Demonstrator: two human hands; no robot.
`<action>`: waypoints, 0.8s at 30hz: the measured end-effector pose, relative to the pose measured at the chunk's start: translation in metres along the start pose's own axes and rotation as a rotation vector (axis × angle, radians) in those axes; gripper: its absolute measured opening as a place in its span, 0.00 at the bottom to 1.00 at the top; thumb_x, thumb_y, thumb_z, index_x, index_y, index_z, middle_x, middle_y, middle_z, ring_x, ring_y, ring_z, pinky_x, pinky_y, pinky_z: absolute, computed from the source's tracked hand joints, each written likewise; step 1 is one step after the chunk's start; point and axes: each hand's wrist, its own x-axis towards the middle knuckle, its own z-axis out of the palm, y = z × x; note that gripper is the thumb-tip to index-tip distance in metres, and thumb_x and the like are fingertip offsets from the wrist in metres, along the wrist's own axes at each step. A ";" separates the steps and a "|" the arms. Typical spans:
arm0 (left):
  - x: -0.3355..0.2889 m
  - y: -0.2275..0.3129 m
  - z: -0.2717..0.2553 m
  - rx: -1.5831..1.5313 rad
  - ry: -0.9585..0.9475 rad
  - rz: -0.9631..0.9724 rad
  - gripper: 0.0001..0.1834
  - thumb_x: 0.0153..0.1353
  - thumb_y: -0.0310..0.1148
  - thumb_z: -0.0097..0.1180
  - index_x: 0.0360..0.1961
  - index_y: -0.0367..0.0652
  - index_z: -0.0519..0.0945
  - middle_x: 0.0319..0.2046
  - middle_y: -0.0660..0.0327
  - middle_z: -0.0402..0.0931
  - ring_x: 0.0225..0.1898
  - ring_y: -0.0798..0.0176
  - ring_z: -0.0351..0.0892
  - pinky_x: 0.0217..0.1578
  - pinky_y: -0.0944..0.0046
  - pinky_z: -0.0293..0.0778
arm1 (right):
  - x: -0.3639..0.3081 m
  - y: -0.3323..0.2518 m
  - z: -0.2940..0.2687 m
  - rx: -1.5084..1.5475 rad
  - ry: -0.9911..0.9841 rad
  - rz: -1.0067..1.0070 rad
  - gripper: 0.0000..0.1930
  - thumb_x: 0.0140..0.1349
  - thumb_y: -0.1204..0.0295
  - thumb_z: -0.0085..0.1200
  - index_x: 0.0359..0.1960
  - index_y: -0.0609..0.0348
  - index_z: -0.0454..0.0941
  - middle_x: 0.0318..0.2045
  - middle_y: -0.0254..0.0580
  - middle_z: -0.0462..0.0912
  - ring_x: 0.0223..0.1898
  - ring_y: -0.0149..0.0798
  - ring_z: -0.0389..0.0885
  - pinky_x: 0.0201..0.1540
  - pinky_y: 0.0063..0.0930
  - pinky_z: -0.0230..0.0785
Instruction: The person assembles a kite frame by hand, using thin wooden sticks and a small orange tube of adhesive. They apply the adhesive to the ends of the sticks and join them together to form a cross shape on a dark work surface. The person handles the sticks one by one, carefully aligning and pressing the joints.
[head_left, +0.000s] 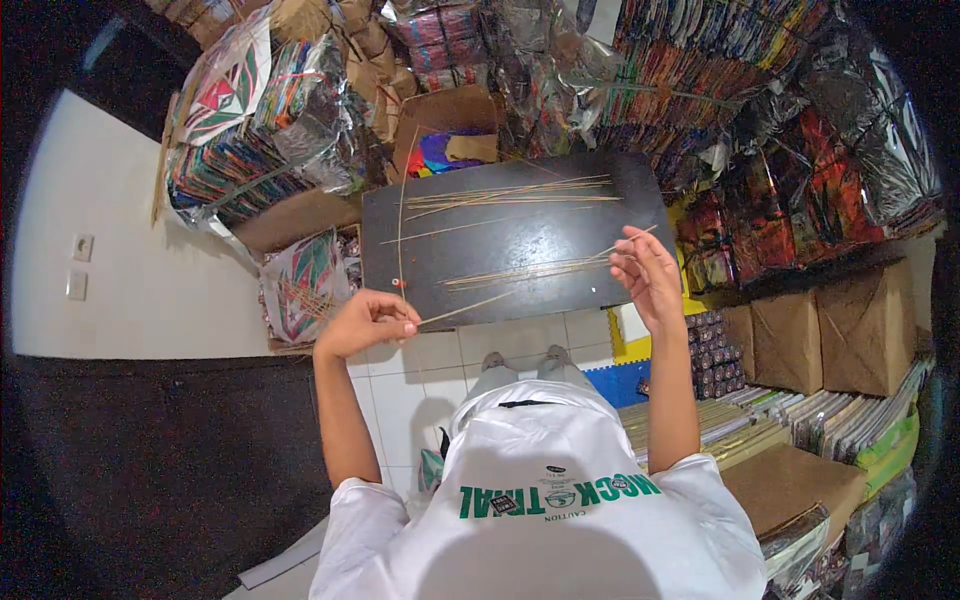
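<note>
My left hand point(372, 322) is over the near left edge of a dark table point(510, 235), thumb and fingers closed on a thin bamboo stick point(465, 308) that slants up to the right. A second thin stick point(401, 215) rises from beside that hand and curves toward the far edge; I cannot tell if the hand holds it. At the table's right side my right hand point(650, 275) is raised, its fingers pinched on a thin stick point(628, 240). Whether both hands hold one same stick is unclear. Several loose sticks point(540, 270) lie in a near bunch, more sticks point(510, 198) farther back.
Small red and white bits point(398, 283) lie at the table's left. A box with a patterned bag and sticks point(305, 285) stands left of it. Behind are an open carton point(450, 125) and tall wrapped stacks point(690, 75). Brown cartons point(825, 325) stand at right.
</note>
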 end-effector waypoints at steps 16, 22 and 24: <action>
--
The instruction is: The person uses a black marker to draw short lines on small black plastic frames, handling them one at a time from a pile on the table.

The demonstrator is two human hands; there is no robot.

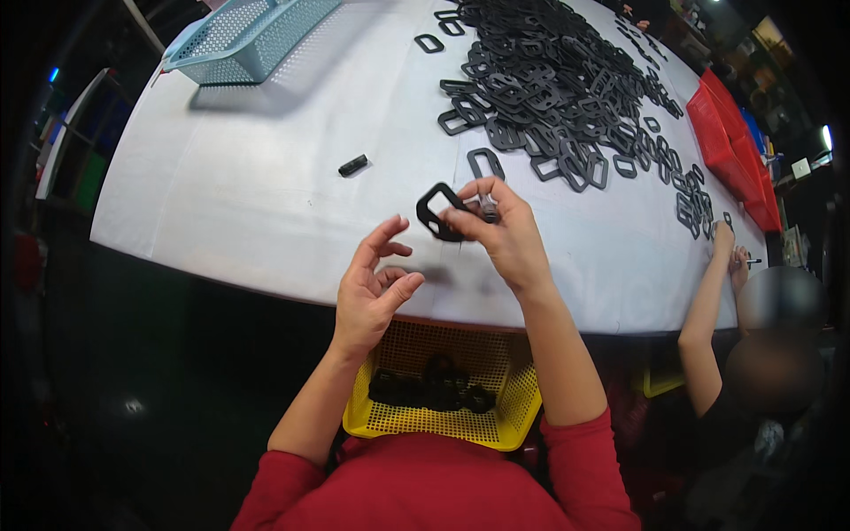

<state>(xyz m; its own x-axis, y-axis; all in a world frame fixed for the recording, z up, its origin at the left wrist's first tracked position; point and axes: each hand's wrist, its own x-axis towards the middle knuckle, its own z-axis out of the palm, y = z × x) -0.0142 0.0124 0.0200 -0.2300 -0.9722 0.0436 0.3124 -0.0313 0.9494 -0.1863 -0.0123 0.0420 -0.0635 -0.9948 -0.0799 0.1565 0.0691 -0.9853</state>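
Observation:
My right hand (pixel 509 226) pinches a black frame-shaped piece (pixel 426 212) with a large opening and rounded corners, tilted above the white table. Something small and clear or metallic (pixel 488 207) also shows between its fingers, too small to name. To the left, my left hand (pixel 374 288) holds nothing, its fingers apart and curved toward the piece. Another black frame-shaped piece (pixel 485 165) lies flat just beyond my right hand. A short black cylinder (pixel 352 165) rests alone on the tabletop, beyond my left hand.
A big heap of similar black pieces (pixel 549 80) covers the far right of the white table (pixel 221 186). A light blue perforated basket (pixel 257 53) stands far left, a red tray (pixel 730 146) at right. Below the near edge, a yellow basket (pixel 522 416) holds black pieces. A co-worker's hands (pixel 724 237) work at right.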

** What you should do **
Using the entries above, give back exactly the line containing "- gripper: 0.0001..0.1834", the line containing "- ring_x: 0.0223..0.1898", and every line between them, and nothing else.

** Output for this exercise **
  - gripper: 0.0001..0.1834
  - thumb_x: 0.0153..0.1353
  - thumb_y: -0.0310..0.1148
  - thumb_z: -0.0097..0.1180
  - index_x: 0.0360..0.1961
  - index_y: -0.0367..0.0652
  - index_z: -0.0519..0.0945
  - middle_x: 0.0319..0.2046
  - middle_y: -0.0660..0.0327
  - middle_z: -0.0402..0.0931
  - ring_x: 0.0225..0.1898
  - ring_y: -0.0798..0.0176
  - ring_z: -0.0351..0.0892
  - pinky_x: 0.0217..0.1578
  - pinky_y: -0.0944..0.0046
  - pinky_z: -0.0293..0.0778
arm1 (right):
  - x: -0.3639..0.3081 m
  - y: -0.3323..0.2518 m
  - z: -0.2940..0.2687 m
  - rx: -1.5084..1.5475 rad
  - ry: -0.9911..0.9841 rad
  - rz: -1.0067..1.0070 rad
  - gripper: 0.0000..0.1930
  - thumb_x: 0.0140..0.1349
  - thumb_y: -0.1204..0.0295
  - thumb_z: -0.0085..0.1200
  - index_x: 0.0359..0.1960
  - index_y: -0.0609..0.0348
  - index_z: -0.0454..0.0941
  - middle_x: 0.0318..0.2045
  - middle_y: -0.0254..0.0580
  - middle_z: -0.0462..0.0912
  - ring_x: 0.0223..0.1898

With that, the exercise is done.